WHAT TO PRODUCE:
Copy the first line of the material below and every later line through the line containing "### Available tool", without any other output.

Content starts

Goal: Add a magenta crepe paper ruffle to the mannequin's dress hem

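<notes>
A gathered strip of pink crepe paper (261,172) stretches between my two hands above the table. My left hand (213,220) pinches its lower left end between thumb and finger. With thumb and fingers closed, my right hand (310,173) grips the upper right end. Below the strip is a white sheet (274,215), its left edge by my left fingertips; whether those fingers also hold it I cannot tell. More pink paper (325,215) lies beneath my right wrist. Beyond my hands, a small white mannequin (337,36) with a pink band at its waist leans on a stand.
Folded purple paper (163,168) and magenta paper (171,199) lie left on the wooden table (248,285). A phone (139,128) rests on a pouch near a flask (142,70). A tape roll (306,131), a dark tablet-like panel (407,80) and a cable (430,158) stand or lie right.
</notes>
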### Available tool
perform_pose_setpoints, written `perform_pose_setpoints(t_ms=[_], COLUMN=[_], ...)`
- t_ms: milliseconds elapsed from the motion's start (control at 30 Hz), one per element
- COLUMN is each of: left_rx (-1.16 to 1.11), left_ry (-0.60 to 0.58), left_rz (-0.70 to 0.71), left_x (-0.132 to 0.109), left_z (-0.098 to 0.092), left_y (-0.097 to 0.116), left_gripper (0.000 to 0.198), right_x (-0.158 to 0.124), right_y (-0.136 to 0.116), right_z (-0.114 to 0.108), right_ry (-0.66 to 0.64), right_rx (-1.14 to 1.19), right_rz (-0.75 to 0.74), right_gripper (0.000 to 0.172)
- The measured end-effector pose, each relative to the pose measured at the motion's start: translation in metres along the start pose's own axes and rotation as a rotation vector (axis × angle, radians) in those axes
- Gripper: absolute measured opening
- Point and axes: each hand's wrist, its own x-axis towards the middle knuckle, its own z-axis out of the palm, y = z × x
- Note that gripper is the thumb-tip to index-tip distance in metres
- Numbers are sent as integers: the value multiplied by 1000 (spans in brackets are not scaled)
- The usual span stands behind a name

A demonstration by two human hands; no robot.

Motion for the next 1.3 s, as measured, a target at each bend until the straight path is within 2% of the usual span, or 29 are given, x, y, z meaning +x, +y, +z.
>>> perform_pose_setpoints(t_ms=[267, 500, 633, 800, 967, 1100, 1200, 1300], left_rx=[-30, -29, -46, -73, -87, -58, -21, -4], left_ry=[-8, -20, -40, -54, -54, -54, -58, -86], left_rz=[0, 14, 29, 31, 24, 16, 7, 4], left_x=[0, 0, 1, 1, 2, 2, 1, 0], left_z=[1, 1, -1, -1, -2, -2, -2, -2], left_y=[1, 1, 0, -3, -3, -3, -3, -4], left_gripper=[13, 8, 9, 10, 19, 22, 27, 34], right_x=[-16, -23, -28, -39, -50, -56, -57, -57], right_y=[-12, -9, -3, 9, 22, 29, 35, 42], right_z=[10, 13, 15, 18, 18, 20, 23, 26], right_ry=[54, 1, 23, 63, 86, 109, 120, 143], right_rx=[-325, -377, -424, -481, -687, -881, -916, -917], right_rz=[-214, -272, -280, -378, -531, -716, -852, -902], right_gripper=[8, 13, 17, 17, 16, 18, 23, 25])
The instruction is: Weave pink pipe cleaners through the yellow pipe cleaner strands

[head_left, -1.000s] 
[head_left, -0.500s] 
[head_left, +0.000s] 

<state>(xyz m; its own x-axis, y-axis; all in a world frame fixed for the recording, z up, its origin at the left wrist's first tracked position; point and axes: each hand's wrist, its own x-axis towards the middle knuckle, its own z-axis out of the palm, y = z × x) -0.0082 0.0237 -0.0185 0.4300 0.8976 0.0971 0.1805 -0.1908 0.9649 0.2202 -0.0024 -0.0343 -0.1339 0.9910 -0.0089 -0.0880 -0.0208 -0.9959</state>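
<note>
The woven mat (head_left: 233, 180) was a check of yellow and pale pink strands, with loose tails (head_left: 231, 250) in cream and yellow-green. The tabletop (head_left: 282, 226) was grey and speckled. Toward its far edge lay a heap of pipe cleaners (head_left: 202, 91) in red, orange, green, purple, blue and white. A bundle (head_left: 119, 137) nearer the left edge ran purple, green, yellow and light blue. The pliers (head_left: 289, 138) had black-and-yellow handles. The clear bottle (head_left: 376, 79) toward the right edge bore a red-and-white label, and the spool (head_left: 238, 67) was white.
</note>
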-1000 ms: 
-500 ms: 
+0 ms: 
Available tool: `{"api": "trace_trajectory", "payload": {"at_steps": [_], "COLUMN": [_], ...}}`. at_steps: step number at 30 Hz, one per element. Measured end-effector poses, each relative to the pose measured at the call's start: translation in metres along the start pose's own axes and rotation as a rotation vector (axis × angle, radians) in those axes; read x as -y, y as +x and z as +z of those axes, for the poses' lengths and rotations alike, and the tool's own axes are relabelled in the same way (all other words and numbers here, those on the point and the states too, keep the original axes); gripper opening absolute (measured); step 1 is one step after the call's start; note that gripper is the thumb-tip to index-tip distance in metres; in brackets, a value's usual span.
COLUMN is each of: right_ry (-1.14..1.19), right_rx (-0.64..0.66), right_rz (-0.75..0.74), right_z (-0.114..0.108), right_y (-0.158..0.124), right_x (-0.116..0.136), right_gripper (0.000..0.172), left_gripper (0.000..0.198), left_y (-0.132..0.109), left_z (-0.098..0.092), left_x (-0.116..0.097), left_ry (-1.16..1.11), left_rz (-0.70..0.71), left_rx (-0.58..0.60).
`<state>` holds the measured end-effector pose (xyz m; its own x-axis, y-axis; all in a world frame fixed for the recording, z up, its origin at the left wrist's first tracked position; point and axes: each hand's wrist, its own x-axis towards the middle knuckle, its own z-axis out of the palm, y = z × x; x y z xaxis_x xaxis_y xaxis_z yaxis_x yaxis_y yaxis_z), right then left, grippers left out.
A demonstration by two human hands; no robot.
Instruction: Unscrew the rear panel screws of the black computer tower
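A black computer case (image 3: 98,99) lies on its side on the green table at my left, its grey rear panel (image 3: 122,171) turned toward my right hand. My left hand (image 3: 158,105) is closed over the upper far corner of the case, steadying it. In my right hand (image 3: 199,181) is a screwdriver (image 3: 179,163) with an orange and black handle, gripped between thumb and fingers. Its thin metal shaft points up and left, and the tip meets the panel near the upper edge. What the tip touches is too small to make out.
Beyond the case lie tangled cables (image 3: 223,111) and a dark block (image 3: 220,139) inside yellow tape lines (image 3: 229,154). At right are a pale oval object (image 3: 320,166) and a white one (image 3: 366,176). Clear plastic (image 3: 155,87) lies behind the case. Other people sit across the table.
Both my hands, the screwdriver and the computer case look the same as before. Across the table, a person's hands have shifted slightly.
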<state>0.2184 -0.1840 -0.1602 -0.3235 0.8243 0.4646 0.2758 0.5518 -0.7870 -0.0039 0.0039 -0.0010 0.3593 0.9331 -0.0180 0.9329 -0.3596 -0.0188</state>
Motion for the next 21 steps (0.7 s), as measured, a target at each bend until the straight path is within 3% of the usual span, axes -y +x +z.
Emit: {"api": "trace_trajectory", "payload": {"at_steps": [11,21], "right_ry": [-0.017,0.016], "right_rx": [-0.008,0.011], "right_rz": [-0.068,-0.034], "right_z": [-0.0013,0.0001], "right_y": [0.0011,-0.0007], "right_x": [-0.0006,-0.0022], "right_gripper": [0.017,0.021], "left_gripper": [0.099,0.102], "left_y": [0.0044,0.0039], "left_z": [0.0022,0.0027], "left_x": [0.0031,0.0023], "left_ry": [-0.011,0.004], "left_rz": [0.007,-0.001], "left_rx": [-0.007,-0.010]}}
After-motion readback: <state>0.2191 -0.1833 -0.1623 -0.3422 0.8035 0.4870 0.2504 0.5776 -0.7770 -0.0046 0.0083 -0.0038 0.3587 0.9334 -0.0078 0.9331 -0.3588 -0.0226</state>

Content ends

ANSWER SECTION:
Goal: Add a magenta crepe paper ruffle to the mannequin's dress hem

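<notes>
A gathered strip of pink crepe paper (261,172) stretches between my two hands above the table. My left hand (213,220) pinches its lower left end between thumb and finger. With thumb and fingers closed, my right hand (310,173) grips the upper right end. Below the strip is a white sheet (274,215), its left edge by my left fingertips; whether those fingers also hold it I cannot tell. More pink paper (325,215) lies beneath my right wrist. Beyond my hands, a small white mannequin (337,36) with a pink band at its waist leans on a stand.
Folded purple paper (163,168) and magenta paper (171,199) lie left on the wooden table (248,285). A phone (139,128) rests on a pouch near a flask (142,70). A tape roll (306,131), a dark tablet-like panel (407,80) and a cable (430,158) stand or lie right.
</notes>
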### Available tool

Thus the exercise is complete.